Tariq Saeedi
The conversation around Gwadar has never quite settled into a stable consensus. For a stretch, it’s the port that rewires Eurasian trade — the hinge point of a new regional order. Then the mood shifts, and it becomes the cautionary tale of ambition lapping execution, a facility with a master plan and not enough cargo to justify it. Both readings have had real evidence behind them at different moments.
Something has changed recently. Not in a single dramatic announcement, but in the quieter accumulation of infrastructure decisions, transit agreements, and freight volumes that are harder to wave away than diplomatic statements.
A recent piece by Advocate Mazhar Siddique Khan argues that Gwadar has crossed a meaningful threshold — from strategic concept to working piece of regional infrastructure. The claim deserves engagement rather than reflex skepticism or reflex enthusiasm.
What gives this moment its particular weight is the Central Asian dimension. Gwadar’s long-term significance won’t be settled by what happens in Islamabad or Beijing alone. It will depend heavily on whether the port earns a genuine role in how Central Asia solves one of its oldest and most consequential economic problems: getting its goods to the sea.
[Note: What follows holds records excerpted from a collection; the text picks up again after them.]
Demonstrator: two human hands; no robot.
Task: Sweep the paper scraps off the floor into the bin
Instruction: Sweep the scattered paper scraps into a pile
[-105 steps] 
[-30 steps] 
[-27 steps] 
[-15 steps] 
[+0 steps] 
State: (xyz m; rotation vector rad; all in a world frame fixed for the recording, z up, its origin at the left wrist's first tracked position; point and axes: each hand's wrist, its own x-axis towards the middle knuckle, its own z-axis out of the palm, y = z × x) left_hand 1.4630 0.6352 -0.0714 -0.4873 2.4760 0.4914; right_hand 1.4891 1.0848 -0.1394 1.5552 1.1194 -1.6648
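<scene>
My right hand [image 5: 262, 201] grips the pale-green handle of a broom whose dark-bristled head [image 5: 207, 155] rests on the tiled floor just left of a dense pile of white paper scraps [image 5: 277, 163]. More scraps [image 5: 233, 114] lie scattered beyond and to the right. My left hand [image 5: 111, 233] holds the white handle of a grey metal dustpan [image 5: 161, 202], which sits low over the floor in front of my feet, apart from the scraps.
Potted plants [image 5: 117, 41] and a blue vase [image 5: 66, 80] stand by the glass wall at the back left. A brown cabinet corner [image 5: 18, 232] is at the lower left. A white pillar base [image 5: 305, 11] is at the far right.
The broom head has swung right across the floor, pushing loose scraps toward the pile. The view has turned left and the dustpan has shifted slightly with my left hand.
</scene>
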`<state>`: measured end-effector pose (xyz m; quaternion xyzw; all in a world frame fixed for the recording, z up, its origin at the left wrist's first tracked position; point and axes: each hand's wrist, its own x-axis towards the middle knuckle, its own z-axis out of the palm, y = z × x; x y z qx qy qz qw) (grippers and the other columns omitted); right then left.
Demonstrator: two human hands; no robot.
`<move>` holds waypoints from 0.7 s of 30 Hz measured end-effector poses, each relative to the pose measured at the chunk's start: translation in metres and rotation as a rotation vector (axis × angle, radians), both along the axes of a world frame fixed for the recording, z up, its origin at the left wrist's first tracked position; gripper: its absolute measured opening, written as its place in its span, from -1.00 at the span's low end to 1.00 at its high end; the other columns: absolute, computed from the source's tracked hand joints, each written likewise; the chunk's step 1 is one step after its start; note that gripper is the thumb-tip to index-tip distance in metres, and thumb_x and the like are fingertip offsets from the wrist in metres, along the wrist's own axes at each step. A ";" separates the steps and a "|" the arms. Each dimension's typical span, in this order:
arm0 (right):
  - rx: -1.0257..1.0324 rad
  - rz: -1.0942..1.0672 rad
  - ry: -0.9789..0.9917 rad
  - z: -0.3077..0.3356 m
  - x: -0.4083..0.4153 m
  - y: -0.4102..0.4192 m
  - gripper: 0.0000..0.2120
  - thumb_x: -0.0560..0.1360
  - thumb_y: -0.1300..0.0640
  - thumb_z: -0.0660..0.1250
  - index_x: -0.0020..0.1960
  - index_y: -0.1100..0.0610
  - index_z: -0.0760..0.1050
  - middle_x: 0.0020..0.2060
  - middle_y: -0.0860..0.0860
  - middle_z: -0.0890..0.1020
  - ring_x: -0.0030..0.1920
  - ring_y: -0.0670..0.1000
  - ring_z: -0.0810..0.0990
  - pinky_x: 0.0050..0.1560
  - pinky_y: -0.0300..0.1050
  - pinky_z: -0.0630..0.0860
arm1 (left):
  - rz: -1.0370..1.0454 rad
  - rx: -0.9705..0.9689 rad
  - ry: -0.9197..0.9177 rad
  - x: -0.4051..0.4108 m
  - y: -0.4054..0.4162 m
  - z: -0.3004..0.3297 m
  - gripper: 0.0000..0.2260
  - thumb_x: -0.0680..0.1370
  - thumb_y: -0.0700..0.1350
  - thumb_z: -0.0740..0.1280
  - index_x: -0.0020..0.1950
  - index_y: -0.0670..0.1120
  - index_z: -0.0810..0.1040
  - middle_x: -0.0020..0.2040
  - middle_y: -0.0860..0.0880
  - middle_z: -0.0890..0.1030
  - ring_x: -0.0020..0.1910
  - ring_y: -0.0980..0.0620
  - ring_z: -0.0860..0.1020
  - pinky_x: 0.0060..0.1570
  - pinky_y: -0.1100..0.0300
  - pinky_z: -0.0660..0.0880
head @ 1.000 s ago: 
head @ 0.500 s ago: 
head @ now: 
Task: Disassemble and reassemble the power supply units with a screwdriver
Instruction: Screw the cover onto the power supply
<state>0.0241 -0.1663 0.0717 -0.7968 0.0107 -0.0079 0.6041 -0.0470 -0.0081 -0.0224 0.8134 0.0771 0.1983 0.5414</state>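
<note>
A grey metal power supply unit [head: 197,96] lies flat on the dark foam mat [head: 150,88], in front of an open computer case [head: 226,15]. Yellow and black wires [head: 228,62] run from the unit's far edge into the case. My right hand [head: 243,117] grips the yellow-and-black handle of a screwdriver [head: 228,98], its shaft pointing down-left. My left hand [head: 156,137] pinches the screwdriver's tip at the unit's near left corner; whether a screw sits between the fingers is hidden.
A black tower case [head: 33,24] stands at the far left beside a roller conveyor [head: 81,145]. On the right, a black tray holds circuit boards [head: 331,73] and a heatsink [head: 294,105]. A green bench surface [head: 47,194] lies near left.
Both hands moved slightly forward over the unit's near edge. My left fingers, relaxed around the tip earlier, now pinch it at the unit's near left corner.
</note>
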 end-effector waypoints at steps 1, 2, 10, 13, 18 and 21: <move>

The Geographic Argument Is the Honest Starting Point
Remove the geopolitical noise and the case for Gwadar rests on something simple and verifiable: a map.
Central Asia is landlocked five times over. Kazakhstan, Uzbekistan, Turkmenistan, Kyrgyzstan, Tajikistan — not one of them touches open water. Every export and import moves through someone else’s territory. For most of the twentieth century that meant going north through Russia, because no other route was practically available.
The past two decades expanded the picture. Eastern corridors through China developed substantially. Caspian links brought European markets closer. But none of that changed a basic fact of geometry: for a significant portion of Central Asia, the shortest path to open ocean still runs south — toward the Arabian Sea, toward a port sitting almost exactly where a logistics planner staring at an unadorned map would want one to be.
Gwadar’s position near the mouth of the Gulf doesn’t only offer proximity to South Asian markets. It opens access to the Gulf states, East Africa, and the wider Indian Ocean trading world — all substantially closer from there than from ports these countries currently depend on.
This advantage is not new. It has existed for decades, largely unrealized. The question was always whether the political will, the infrastructure investment, and the security conditions would align for long enough to act on it. That alignment remains incomplete — but it is further along than it was, and the direction of movement matters.
What Infrastructure Decisions Tell Us
The most reliable signal of strategic intent is not what governments say. It is what they build.
Across Central Asia, real money and real political capital are being directed toward projects aimed at opening a southern corridor to Pakistani ports. The most-cited example is the Uzbekistan-Afghanistan-Pakistan railway. It is framed in the diplomatic language of regional connectivity, but its purpose is blunter: get Central Asian goods overland to the Arabian Sea coast.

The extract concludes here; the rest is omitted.